YOUR GOAL -> When writing out the entries below, keep only the lines from the line with "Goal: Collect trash" to the line with "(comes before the", both included, exactly as they are, and leave the pictures aside.

Dataset excerpts ->
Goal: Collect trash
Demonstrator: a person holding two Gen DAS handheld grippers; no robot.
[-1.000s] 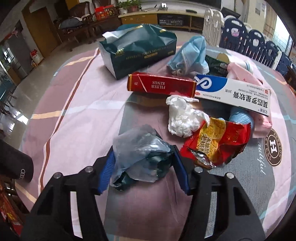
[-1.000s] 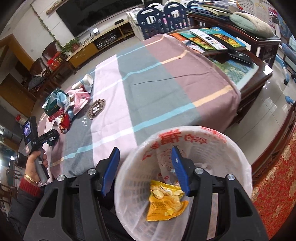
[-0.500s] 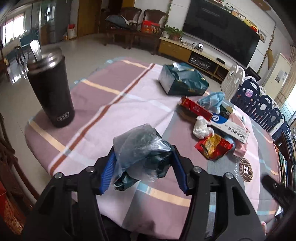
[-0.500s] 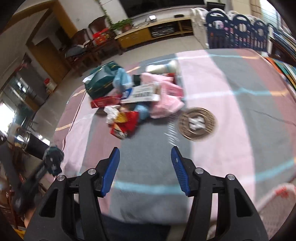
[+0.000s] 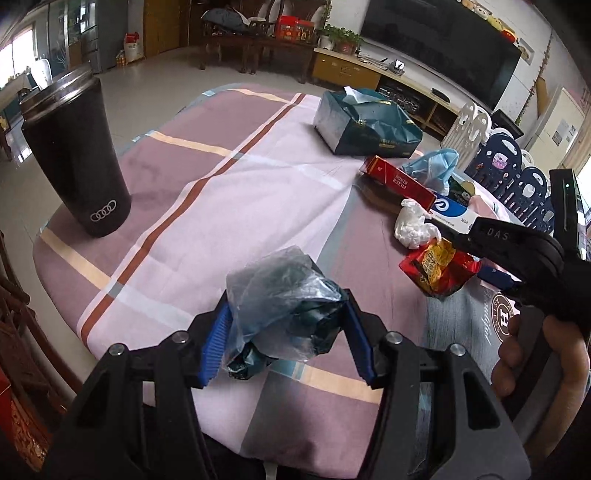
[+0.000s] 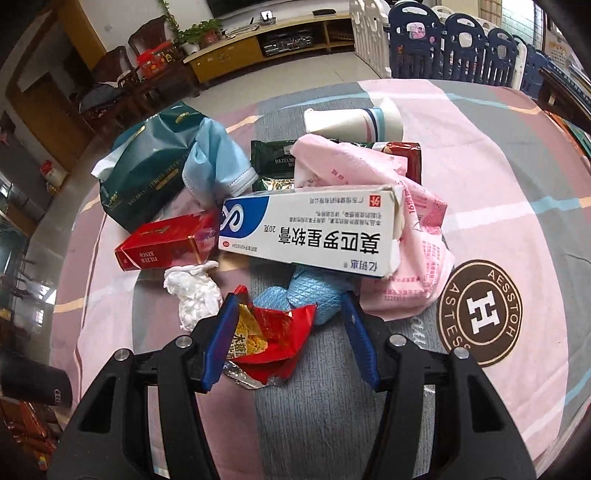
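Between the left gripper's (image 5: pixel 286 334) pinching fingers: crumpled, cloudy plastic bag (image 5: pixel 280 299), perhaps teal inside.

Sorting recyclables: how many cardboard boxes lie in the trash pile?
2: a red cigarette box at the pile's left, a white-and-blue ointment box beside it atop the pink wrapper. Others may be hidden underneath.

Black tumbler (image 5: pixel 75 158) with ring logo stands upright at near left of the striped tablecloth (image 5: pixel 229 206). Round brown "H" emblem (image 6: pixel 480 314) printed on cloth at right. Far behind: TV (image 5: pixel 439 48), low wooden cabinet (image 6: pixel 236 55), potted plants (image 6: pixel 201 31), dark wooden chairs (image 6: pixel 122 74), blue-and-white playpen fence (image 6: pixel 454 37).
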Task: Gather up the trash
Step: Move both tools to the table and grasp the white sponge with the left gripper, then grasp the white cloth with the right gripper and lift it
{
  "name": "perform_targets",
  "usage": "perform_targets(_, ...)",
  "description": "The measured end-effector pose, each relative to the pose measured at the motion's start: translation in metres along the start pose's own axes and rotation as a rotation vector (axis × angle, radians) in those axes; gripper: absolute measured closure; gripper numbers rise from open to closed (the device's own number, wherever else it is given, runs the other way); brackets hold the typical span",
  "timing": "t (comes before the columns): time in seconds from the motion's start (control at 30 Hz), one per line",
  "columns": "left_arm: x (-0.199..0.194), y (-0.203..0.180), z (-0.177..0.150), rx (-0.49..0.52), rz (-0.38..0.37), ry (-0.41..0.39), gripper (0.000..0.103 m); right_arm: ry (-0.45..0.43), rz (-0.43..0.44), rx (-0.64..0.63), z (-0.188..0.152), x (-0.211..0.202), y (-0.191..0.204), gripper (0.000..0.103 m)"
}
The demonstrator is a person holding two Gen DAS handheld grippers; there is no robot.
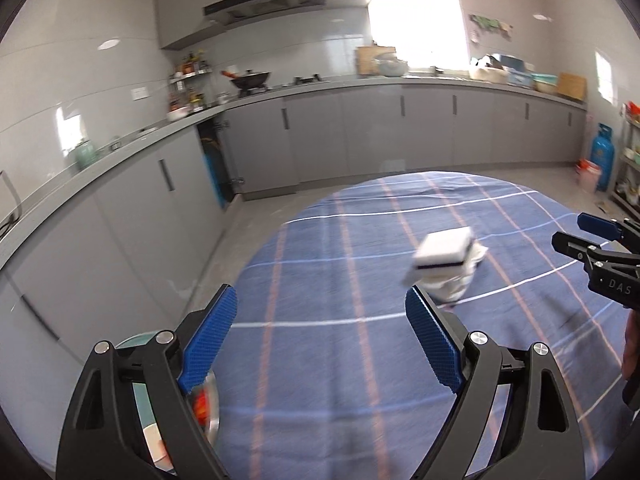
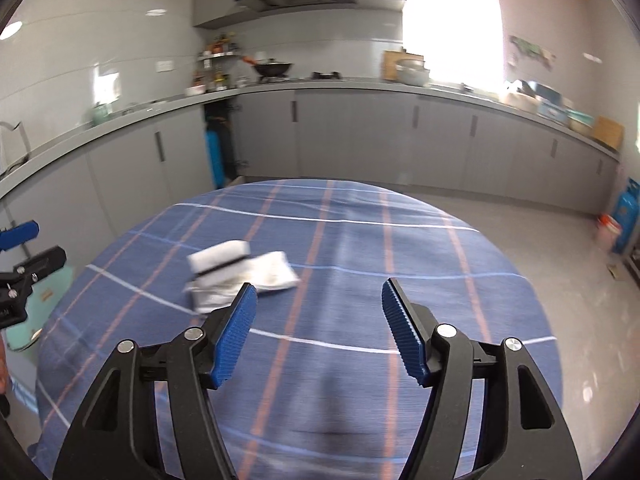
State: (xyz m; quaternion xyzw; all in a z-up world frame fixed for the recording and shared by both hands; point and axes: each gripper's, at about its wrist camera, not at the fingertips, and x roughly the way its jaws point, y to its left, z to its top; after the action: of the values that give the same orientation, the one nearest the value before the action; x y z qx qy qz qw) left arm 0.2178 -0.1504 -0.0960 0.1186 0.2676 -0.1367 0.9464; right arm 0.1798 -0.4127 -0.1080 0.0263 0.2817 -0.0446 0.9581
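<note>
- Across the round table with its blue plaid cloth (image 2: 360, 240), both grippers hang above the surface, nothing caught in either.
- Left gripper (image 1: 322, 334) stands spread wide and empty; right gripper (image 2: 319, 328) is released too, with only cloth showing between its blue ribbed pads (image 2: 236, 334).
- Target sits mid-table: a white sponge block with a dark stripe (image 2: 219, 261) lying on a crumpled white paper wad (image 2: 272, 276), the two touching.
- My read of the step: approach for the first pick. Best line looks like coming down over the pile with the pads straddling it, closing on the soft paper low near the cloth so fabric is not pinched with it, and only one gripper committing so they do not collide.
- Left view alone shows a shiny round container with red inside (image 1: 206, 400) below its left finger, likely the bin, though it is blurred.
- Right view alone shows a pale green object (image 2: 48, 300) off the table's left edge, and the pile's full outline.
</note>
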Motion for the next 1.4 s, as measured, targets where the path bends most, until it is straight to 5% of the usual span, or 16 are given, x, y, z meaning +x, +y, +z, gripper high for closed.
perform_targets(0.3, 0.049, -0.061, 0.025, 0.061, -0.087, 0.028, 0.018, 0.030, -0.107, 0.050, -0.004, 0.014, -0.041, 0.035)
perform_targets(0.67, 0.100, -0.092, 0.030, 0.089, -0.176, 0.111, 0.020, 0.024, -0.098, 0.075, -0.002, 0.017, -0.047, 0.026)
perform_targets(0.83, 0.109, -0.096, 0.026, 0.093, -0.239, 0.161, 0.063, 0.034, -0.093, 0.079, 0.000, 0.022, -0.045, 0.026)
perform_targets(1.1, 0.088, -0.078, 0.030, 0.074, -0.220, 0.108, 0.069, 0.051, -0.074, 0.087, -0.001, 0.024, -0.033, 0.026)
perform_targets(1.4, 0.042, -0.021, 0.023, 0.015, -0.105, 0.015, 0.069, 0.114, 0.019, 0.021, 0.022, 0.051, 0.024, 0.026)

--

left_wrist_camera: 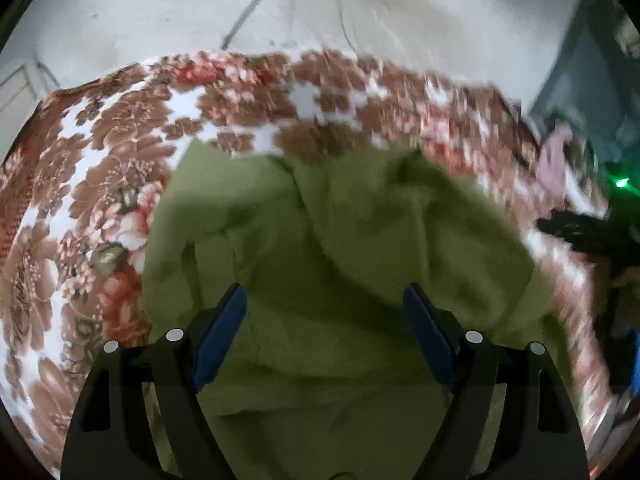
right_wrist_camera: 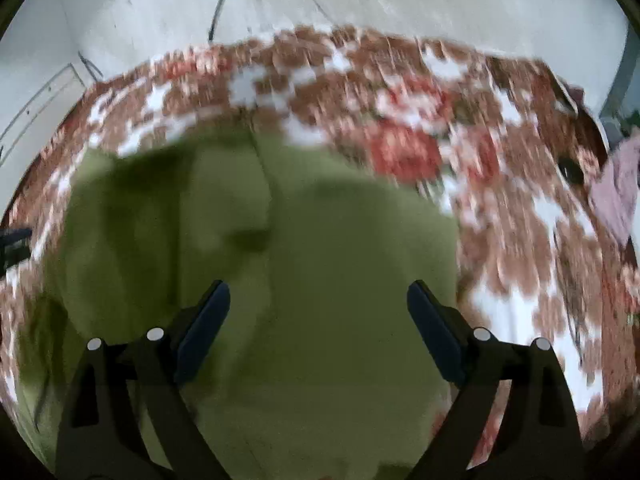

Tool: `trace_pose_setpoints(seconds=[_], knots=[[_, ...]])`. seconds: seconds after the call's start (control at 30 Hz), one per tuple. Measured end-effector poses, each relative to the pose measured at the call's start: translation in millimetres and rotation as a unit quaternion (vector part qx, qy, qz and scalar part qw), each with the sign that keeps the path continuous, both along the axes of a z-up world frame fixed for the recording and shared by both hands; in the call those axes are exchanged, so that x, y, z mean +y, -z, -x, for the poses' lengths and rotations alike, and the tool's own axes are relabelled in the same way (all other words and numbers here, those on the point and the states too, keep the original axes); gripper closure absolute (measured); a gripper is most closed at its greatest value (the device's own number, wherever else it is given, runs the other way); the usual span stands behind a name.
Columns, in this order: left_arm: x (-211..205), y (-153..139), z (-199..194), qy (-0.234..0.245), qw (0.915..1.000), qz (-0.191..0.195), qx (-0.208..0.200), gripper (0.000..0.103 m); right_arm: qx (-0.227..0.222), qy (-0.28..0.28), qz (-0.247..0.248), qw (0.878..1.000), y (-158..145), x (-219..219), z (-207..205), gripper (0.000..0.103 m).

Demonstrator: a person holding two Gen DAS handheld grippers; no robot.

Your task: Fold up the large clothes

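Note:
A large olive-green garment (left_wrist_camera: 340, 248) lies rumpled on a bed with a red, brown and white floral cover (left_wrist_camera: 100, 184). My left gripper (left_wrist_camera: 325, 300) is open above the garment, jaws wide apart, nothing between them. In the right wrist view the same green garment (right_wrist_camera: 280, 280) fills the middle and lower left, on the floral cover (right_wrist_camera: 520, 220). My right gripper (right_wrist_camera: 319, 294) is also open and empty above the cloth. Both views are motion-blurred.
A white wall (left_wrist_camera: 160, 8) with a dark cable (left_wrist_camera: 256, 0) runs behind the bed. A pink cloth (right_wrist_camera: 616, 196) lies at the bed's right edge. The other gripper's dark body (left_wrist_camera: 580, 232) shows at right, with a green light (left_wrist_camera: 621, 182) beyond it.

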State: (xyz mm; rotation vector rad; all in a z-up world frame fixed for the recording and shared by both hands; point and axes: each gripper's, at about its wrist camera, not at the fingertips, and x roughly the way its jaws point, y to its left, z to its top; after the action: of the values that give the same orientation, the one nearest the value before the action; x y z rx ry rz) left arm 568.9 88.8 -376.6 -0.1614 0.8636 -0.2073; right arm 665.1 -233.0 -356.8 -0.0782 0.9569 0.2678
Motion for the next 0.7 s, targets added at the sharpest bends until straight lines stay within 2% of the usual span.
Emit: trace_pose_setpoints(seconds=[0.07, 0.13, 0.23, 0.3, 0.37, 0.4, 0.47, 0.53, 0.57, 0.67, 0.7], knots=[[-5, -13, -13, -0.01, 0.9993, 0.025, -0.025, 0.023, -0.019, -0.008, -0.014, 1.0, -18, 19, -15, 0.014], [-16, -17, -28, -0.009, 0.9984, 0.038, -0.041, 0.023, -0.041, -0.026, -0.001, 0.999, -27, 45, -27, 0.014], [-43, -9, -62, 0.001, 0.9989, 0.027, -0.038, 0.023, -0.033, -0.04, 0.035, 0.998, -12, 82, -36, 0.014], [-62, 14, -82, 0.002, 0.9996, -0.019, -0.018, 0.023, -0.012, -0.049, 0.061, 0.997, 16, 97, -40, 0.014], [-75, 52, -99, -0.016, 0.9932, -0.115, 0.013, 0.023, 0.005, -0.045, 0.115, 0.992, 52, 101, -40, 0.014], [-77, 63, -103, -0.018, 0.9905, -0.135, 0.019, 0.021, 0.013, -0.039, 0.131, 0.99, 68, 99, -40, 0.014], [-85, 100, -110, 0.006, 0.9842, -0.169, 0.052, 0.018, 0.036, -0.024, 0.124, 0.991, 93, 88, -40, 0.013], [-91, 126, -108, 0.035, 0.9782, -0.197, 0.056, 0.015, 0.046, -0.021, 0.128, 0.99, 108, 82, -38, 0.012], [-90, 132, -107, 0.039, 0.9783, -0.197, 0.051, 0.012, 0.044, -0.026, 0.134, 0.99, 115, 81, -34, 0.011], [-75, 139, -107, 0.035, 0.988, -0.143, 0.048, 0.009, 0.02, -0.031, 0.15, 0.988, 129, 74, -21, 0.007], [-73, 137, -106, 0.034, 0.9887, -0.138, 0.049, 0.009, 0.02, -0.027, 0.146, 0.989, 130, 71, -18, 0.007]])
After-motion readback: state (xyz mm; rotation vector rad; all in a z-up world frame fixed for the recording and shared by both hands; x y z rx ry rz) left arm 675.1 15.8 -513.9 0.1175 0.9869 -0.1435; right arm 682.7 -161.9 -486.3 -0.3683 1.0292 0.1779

ANSWER TO THIS TASK ->
Goal: Collect trash
Demonstrator: a person holding two Gen DAS handheld grippers; no robot.
[-1.000s] 
[-1.000s] 
[-0.500s] 
[-0.500s] 
[+0.000s] 
[+0.000s] 
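Between the left gripper's (image 5: pixel 286 334) pinching fingers: crumpled, cloudy plastic bag (image 5: pixel 280 299), perhaps teal inside.

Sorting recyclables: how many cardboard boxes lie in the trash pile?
2: a red cigarette box at the pile's left, a white-and-blue ointment box beside it atop the pink wrapper. Others may be hidden underneath.

Black tumbler (image 5: pixel 75 158) with ring logo stands upright at near left of the striped tablecloth (image 5: pixel 229 206). Round brown "H" emblem (image 6: pixel 480 314) printed on cloth at right. Far behind: TV (image 5: pixel 439 48), low wooden cabinet (image 6: pixel 236 55), potted plants (image 6: pixel 201 31), dark wooden chairs (image 6: pixel 122 74), blue-and-white playpen fence (image 6: pixel 454 37).
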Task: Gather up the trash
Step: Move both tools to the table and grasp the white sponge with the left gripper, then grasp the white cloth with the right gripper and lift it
{
  "name": "perform_targets",
  "usage": "perform_targets(_, ...)",
  "description": "The measured end-effector pose, each relative to the pose measured at the motion's start: translation in metres along the start pose's own axes and rotation as a rotation vector (axis × angle, radians) in those axes; gripper: absolute measured closure; gripper numbers rise from open to closed (the device's own number, wherever else it is given, runs the other way); brackets hold the typical span",
  "timing": "t (comes before the columns): time in seconds from the motion's start (control at 30 Hz), one per line",

No other output is expected for this exercise.